■ WHAT THIS TASK INVOLVES ■
Please reproduce all of the entries exactly, without omitting any.

■ SUPPLIED MATERIAL ■
============

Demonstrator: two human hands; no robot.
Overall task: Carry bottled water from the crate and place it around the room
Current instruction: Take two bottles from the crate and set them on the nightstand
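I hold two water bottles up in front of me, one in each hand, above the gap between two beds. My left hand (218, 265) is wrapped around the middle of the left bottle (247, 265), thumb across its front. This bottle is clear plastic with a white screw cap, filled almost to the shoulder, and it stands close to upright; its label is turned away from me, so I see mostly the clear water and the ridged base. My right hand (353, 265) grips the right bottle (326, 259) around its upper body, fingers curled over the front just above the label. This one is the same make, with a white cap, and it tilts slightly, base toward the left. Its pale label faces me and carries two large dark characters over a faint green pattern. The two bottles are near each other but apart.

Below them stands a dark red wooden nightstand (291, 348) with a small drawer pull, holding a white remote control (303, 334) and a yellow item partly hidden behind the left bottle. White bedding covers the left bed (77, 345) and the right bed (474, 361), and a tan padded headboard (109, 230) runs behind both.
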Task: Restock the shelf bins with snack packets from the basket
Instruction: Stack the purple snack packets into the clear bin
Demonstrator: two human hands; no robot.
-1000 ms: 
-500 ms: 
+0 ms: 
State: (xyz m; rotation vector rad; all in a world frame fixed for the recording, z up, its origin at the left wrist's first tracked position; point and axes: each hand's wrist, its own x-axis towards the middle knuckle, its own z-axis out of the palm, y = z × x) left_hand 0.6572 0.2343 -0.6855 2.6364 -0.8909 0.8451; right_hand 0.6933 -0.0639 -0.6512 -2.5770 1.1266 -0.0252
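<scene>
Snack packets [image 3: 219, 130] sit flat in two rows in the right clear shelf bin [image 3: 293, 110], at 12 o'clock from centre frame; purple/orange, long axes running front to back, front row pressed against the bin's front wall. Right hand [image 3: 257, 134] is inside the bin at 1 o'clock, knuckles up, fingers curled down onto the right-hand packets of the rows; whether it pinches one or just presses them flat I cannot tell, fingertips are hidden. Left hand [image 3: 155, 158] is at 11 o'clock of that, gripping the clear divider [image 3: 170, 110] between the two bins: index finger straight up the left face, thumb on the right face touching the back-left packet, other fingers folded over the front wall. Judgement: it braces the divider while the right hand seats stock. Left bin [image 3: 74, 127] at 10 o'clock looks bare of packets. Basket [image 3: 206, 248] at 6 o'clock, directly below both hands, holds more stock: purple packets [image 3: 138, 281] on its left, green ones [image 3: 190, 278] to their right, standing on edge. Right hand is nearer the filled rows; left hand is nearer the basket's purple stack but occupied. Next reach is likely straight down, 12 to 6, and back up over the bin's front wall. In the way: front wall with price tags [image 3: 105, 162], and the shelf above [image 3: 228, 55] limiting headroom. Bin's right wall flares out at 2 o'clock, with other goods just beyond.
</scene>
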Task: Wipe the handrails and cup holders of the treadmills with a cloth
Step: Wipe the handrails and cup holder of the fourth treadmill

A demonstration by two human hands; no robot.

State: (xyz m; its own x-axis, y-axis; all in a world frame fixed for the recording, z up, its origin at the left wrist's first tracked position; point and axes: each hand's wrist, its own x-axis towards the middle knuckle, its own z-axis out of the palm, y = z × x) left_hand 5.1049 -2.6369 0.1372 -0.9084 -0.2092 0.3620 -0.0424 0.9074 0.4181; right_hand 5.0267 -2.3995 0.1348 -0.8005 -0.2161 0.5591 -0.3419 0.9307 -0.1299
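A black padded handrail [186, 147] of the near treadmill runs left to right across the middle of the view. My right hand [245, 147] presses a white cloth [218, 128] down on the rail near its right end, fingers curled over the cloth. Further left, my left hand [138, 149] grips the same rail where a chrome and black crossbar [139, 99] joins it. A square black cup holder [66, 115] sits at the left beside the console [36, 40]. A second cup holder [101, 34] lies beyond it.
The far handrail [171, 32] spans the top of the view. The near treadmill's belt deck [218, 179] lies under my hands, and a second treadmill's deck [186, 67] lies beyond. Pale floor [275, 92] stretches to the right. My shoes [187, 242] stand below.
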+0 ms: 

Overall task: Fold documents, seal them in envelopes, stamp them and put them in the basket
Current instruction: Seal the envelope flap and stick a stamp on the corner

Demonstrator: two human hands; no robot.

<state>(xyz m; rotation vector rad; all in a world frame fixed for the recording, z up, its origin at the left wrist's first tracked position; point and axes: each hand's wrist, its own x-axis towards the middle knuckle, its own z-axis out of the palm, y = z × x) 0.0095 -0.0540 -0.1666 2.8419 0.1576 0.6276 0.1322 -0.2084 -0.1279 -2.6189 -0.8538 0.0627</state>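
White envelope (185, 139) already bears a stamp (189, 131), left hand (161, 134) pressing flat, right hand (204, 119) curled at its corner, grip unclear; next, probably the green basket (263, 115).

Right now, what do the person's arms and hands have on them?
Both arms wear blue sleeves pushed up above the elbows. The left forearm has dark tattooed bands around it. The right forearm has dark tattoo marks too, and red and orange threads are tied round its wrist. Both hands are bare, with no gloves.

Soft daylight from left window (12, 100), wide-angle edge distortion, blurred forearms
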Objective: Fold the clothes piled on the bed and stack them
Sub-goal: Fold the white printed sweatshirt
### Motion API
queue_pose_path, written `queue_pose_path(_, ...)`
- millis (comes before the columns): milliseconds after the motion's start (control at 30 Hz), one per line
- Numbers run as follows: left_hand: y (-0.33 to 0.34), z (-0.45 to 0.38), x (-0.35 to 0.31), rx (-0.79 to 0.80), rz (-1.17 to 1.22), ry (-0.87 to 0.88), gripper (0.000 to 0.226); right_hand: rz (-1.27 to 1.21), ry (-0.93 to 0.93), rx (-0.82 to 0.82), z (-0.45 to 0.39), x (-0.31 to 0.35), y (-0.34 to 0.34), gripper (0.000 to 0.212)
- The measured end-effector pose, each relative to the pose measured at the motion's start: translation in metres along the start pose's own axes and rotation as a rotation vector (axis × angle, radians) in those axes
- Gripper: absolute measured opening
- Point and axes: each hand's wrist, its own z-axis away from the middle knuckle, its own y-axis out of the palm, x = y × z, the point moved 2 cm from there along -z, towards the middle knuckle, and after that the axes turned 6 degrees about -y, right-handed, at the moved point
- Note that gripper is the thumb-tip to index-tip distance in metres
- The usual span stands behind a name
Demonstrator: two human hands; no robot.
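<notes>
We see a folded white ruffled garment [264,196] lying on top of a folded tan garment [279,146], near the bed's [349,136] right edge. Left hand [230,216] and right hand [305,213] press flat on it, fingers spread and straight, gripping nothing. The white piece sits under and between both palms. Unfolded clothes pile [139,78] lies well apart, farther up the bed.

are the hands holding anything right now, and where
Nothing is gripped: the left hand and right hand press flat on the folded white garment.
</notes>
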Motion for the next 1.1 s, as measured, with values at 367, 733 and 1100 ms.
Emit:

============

■ OUTPUT FOR THIS EXERCISE ■
Demonstrator: two human hands; no robot.
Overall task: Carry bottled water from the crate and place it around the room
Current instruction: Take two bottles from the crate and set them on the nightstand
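I hold two water bottles up in front of me, one in each hand, above the gap between two beds. My left hand (218, 265) is wrapped around the middle of the left bottle (247, 265), thumb across its front. This bottle is clear plastic with a white screw cap, filled almost to the shoulder, and it stands close to upright; its label is turned away from me, so I see mostly the clear water and the ridged base. My right hand (353, 265) grips the right bottle (326, 259) around its upper body, fingers curled over the front just above the label. This one is the same make, with a white cap, and it tilts slightly, base toward the left. Its pale label faces me and carries two large dark characters over a faint green pattern. The two bottles are near each other but apart.

Below them stands a dark red wooden nightstand (291, 348) with a small drawer pull, holding a white remote control (303, 334) and a yellow item partly hidden behind the left bottle. White bedding covers the left bed (77, 345) and the right bed (474, 361), and a tan padded headboard (109, 230) runs behind both.
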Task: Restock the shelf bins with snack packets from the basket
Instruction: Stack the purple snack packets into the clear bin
Demonstrator: two human hands; no robot.
-1000 ms: 
-500 ms: 
+0 ms: 
State: (xyz m; rotation vector rad; all in a world frame fixed for the recording, z up, its origin at the left wrist's first tracked position; point and axes: each hand's wrist, its own x-axis towards the middle knuckle, its own z-axis out of the palm, y = z × x) left_hand 0.6572 0.2343 -0.6855 2.6364 -0.8909 0.8451; right_hand 0.6933 -0.0639 -0.6512 -2.5770 1.1266 -0.0252
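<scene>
Snack packets [image 3: 219, 130] sit flat in two rows in the right clear shelf bin [image 3: 293, 110], at 12 o'clock from centre frame; purple/orange, long axes running front to back, front row pressed against the bin's front wall. Right hand [image 3: 257, 134] is inside the bin at 1 o'clock, knuckles up, fingers curled down onto the right-hand packets of the rows; whether it pinches one or just presses them flat I cannot tell, fingertips are hidden. Left hand [image 3: 155, 158] is at 11 o'clock of that, gripping the clear divider [image 3: 170, 110] between the two bins: index finger straight up the left face, thumb on the right face touching the back-left packet, other fingers folded over the front wall. Judgement: it braces the divider while the right hand seats stock. Left bin [image 3: 74, 127] at 10 o'clock looks bare of packets. Basket [image 3: 206, 248] at 6 o'clock, directly below both hands, holds more stock: purple packets [image 3: 138, 281] on its left, green ones [image 3: 190, 278] to their right, standing on edge. Right hand is nearer the filled rows; left hand is nearer the basket's purple stack but occupied. Next reach is likely straight down, 12 to 6, and back up over the bin's front wall. In the way: front wall with price tags [image 3: 105, 162], and the shelf above [image 3: 228, 55] limiting headroom. Bin's right wall flares out at 2 o'clock, with other goods just beyond.
</scene>
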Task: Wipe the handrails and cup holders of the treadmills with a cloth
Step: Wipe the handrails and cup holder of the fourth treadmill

A demonstration by two human hands; no robot.

State: (xyz m; its own x-axis, y-axis; all in a world frame fixed for the recording, z up, its origin at the left wrist's first tracked position; point and axes: each hand's wrist, its own x-axis towards the middle knuckle, its own z-axis out of the palm, y = z × x) left_hand 5.1049 -2.6369 0.1372 -0.9084 -0.2092 0.3620 -0.0424 0.9074 0.4181; right_hand 5.0267 -2.3995 0.1348 -0.8005 -0.2161 0.5591 -0.3419 0.9307 -0.1299
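A black padded handrail [186, 147] of the near treadmill runs left to right across the middle of the view. My right hand [245, 147] presses a white cloth [218, 128] down on the rail near its right end, fingers curled over the cloth. Further left, my left hand [138, 149] grips the same rail where a chrome and black crossbar [139, 99] joins it. A square black cup holder [66, 115] sits at the left beside the console [36, 40]. A second cup holder [101, 34] lies beyond it.
The far handrail [171, 32] spans the top of the view. The near treadmill's belt deck [218, 179] lies under my hands, and a second treadmill's deck [186, 67] lies beyond. Pale floor [275, 92] stretches to the right. My shoes [187, 242] stand below.
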+0 ms: 

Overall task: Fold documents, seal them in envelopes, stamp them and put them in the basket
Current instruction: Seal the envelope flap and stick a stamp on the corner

Demonstrator: two human hands; no robot.

<state>(xyz m; rotation vector rad; all in a world frame fixed for the recording, z up, its origin at the left wrist's first tracked position; point and axes: each hand's wrist, its own x-axis towards the middle knuckle, its own z-axis out of the palm, y = z × x) 0.0095 -0.0540 -0.1666 2.8419 0.1576 0.6276 0.1322 -0.2084 -0.1279 -2.6189 -0.8538 0.0627</state>
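White envelope (185, 139) already bears a stamp (189, 131), left hand (161, 134) pressing flat, right hand (204, 119) curled at its corner, grip unclear; next, probably the green basket (263, 115).

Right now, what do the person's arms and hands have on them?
Both arms wear blue sleeves pushed up above the elbows. The left forearm has dark tattooed bands around it. The right forearm has dark tattoo marks too, and red and orange threads are tied round its wrist. Both hands are bare, with no gloves.

Soft daylight from left window (12, 100), wide-angle edge distortion, blurred forearms
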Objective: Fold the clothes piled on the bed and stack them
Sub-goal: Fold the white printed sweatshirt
### Motion API
queue_pose_path, written `queue_pose_path(_, ...)`
- millis (comes before the columns): milliseconds after the motion's start (control at 30 Hz), one per line
- Numbers run as follows: left_hand: y (-0.33 to 0.34), z (-0.45 to 0.38), x (-0.35 to 0.31), rx (-0.79 to 0.80), rz (-1.17 to 1.22), ry (-0.87 to 0.88), gripper (0.000 to 0.226); right_hand: rz (-1.27 to 1.21), ry (-0.93 to 0.93), rx (-0.82 to 0.82), z (-0.45 to 0.39), x (-0.31 to 0.35), y (-0.34 to 0.34), gripper (0.000 to 0.212)
- The measured end-effector pose, each relative to the pose measured at the motion's start: translation in metres along the start pose's own axes and rotation as a rotation vector (axis × angle, radians) in those axes
- Gripper: absolute measured opening
- Point and axes: each hand's wrist, its own z-axis away from the middle knuckle, its own y-axis out of the palm, x = y × z, the point moved 2 cm from there along -z, towards the middle knuckle, and after that the axes turned 6 degrees about -y, right-handed, at the moved point
- Note that gripper is the thumb-tip to index-tip distance in metres
- The usual span stands behind a name
Demonstrator: two human hands; no robot.
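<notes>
We see a folded white ruffled garment [264,196] lying on top of a folded tan garment [279,146], near the bed's [349,136] right edge. Left hand [230,216] and right hand [305,213] press flat on it, fingers spread and straight, gripping nothing. The white piece sits under and between both palms. Unfolded clothes pile [139,78] lies well apart, farther up the bed.

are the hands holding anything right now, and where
Nothing is gripped: the left hand and right hand press flat on the folded white garment.
</notes>
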Motion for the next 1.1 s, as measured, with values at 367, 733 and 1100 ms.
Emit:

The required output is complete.